I smiled, nodding. No great mystery to realizing we were at an oasis: we were in the shade and even I could probably smell the water if I tried.
‘No, she knows our exact position: she knows the name of the oasis and the direction we take from here to the old trade route, the salt road.’
I felt myself shiver, despite the heat of the day.
21
We ate a basic but delicious meal of goat’s cheese and bread and almonds and dates, the sort of meal that thousands of travellers must have eaten here beneath the palms for centuries. Shading my eyes against the bright land beyond, I could easily imagine a caravan of camels silhouetted against the pale sky, wending their weary way out of the cauldron of the Sahara, relieved by the proximity of the end of the desert and the promise of shade and water. But it was not camels that appeared on the skyline as we were finishing our picnic, but what looked like an army jeep, the sort you see in black-and-white war movies, its khaki sides pitted and dented and covered in dust. It looked almost as if a part of the desert had grown wheels and was rolling towards us. Should we be concerned? I had read in the guidebook alarming stories about tourists attacked and robbed in the desert, their vehicles stolen, the passengers left for dead. I shot a look at Taïb, but he was on his feet, a little half-smile on his lips. Then he started to loop his turban cloth around his head.

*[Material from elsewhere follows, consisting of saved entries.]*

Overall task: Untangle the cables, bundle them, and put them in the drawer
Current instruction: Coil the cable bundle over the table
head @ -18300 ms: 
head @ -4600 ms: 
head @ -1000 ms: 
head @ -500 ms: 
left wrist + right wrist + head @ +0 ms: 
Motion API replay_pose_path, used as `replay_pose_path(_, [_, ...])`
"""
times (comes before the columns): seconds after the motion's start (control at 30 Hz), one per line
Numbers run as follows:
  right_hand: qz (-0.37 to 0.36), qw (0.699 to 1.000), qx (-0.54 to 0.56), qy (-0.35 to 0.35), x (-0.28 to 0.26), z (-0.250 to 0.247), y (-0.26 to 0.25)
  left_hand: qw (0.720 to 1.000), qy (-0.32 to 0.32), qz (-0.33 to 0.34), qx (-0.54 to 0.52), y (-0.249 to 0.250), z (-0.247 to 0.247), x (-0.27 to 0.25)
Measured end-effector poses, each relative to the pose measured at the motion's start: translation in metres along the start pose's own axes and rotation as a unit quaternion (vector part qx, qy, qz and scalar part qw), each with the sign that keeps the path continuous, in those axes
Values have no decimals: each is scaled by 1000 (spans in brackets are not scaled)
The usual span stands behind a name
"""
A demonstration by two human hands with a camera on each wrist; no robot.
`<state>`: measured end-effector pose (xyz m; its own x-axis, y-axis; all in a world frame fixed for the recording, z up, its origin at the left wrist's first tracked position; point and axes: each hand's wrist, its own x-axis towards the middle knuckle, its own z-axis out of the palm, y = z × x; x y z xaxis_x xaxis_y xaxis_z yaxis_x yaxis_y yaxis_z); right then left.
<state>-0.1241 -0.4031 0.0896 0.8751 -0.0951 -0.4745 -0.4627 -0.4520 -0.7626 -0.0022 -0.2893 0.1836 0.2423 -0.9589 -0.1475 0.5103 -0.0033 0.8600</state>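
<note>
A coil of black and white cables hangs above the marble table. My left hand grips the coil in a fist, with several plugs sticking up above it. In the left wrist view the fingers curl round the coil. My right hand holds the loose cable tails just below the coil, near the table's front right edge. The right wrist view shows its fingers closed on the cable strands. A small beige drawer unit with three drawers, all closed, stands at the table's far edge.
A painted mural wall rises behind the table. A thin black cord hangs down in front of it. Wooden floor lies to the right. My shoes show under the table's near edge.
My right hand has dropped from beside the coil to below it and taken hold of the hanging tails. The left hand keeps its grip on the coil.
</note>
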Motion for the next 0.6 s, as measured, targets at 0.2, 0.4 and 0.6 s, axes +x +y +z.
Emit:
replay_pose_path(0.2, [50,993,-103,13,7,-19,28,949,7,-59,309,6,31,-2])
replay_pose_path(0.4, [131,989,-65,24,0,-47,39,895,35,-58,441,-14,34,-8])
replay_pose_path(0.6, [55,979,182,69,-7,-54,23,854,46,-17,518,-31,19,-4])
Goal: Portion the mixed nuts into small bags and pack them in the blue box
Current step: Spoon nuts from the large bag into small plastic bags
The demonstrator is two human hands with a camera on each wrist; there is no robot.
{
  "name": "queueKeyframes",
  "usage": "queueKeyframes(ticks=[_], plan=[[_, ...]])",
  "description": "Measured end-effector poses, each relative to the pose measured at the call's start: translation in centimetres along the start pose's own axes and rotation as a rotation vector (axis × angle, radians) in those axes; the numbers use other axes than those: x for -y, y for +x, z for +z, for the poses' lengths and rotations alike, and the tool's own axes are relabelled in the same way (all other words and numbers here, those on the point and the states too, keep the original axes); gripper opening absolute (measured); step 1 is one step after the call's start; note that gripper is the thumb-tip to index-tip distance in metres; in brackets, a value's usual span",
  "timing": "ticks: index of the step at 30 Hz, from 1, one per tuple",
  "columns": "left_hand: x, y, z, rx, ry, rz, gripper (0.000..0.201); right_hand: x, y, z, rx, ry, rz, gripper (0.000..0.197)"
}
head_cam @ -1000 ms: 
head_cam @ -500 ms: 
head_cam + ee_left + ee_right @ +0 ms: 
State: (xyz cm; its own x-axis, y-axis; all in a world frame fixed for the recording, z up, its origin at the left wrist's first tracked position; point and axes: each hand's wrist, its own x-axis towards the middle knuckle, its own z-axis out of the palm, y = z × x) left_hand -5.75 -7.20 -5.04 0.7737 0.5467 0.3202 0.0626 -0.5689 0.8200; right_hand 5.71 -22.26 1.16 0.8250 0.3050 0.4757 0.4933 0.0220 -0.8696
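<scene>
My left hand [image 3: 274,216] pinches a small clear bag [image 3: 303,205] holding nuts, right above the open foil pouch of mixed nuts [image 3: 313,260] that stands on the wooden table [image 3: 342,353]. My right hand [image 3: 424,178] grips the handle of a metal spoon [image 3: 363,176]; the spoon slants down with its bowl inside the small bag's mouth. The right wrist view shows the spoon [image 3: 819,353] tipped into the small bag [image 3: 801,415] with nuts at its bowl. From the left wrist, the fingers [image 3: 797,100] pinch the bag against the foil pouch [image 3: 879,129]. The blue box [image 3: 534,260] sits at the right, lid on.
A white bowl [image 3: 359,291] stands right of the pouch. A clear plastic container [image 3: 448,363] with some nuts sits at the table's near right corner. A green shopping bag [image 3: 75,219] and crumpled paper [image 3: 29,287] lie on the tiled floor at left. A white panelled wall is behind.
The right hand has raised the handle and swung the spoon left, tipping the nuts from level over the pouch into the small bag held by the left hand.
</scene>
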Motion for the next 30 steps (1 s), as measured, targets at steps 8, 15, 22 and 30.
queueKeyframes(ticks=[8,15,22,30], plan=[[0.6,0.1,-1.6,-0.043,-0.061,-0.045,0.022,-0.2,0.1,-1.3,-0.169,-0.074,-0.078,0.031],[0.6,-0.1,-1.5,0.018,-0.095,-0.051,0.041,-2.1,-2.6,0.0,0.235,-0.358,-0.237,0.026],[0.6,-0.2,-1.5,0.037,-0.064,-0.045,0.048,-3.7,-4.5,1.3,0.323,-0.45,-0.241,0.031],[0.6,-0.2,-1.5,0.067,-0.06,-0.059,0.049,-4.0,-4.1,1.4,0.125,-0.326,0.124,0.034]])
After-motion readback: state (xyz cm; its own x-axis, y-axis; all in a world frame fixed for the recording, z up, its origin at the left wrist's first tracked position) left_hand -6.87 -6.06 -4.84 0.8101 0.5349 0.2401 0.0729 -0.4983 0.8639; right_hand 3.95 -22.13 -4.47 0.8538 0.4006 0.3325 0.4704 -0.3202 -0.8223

The jeep pulled in beside our vehicle and three men got out. They wore the same odd combination of East and West as Taïb: jeans and shirts topped by turbans; but where Taïb wore his loose around his face, all I could see of these men were their eyes, dark and glittering, out of a narrow slit in the fabric. Were they hiding their identities? I felt myself tense and turned to say something to Taïb, only to find that he now wore his own head-covering in a similar fashion. Two of the men came forward and greetings were exchanged: head nods and a sort of tentative handshake that seemed a mere touching of fingers and palms, very different from the effusive greetings I’d seen in the Berber villages. The third man hung back, keeping his distance. His eyes slid to me, then to Lallawa. He waited for a pause in the conversation, then addressed Taïb loudly and abruptly. Taïb gestured towards me in a dismissive manner – just a tourist – and, as if mollified, the man nodded and turned to take something out of the back of the jeep. By craning my neck I could see that it contained stacks of large olive jerrycans. Three of these were hefted out, money exchanged hands, and the third man counted it carefully while the other two helped Taïb refuel our vehicle. Then polite farewells were made, and the men got back into the jeep and drove away.